Contrasting a foreign policy that promotes the American example to a policy that promotes America first presents a false choice, argues former Director of National Intelligence Dan Coats.

“I believe this is something of a false dichotomy,” he tells the Ripon Forum. “The old ‘America First’ once attached to pre-war isolationism has led many to misinterpret the concept now relevant to the modern world. Isolationism was rejected back then as an irresponsible dream. Since then, American foreign policy has always been centered on American national interests, but as properly defined and accurately understood.”
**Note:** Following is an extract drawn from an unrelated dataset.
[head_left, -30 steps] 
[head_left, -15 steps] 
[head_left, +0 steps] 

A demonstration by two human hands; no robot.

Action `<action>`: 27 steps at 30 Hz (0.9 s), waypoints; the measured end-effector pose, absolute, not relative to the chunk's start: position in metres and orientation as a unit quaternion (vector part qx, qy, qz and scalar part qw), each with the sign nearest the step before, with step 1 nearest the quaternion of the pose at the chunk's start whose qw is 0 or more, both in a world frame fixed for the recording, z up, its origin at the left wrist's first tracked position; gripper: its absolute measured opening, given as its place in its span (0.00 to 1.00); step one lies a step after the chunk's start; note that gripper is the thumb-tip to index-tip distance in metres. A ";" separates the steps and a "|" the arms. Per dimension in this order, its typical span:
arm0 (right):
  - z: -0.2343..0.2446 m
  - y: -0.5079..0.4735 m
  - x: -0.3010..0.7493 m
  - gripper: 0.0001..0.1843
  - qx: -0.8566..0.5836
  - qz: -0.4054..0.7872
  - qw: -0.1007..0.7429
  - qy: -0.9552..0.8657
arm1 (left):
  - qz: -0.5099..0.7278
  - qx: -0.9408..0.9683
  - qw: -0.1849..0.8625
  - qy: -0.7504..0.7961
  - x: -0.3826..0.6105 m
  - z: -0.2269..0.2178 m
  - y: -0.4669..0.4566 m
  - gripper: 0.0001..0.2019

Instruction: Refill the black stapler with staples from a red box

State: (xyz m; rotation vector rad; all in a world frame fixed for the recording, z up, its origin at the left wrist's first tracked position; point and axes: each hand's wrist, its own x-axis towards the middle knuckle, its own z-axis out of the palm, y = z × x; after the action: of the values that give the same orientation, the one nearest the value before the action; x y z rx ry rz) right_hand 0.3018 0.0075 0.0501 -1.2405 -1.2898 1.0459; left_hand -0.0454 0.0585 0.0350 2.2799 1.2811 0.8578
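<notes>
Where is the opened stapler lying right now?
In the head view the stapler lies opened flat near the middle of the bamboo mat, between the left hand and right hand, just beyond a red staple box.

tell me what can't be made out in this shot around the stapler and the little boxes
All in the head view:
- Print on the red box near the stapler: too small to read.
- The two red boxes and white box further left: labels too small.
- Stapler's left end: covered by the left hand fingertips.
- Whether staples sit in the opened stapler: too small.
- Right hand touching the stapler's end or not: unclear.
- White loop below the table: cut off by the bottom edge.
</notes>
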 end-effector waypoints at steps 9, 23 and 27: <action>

“Our core national interests — peace, prosperity, security — have always included nurturing everywhere our core values,” Coats adds. “Extending benefits of freedom, democracy, human rights, and free enterprise to others has always served our national interests. This is the real ‘America First.’”

When President Ronald Reagan delivered his Westminster Address thirty years ago, he invoked the notion of “a battle of ideas, an ideological competition, a competition of systems,” notes Carl Gershman of the National Endowment for Democracy. And a lot of people came to the conclusion after the Cold War that this battle had ended—in other words, that democracy was no longer being contested.

Now, on the 30th anniversary of these historic events, many people are saying that it wasn’t the end of history, but it took a long time to realize that. The real question now is, does authoritarianism itself represent a coherent competitor to the democratic idea? he asked a recent forum in The American Interest:

There is a kind of Authoritarian International; they do cooperate with each other in the Shanghai Cooperation Organization and other structures, like the Organization of Islamic Cooperation. And then recently in Sudan, for instance, Russia went in along with the Gulf States and Egypt to try to stop the struggle for democracy. So there is a competition that’s taking place today. It doesn’t have the same coherence, it’s not as bilateral as it was during the Cold War, but it does exist, and we have to realize that. We don’t have that consensus yet.

Freedom House

To counter freedom’s retreat, we must first recognize that modern authoritarianism is not a passing phenomenon. It is a permanent and increasingly powerful rival to liberal democracy as the dominant governing system of the 21st century, note Michael Abramowitz and Arch Puddington, Freedom House president and distinguished fellow for democracy studies, respectively.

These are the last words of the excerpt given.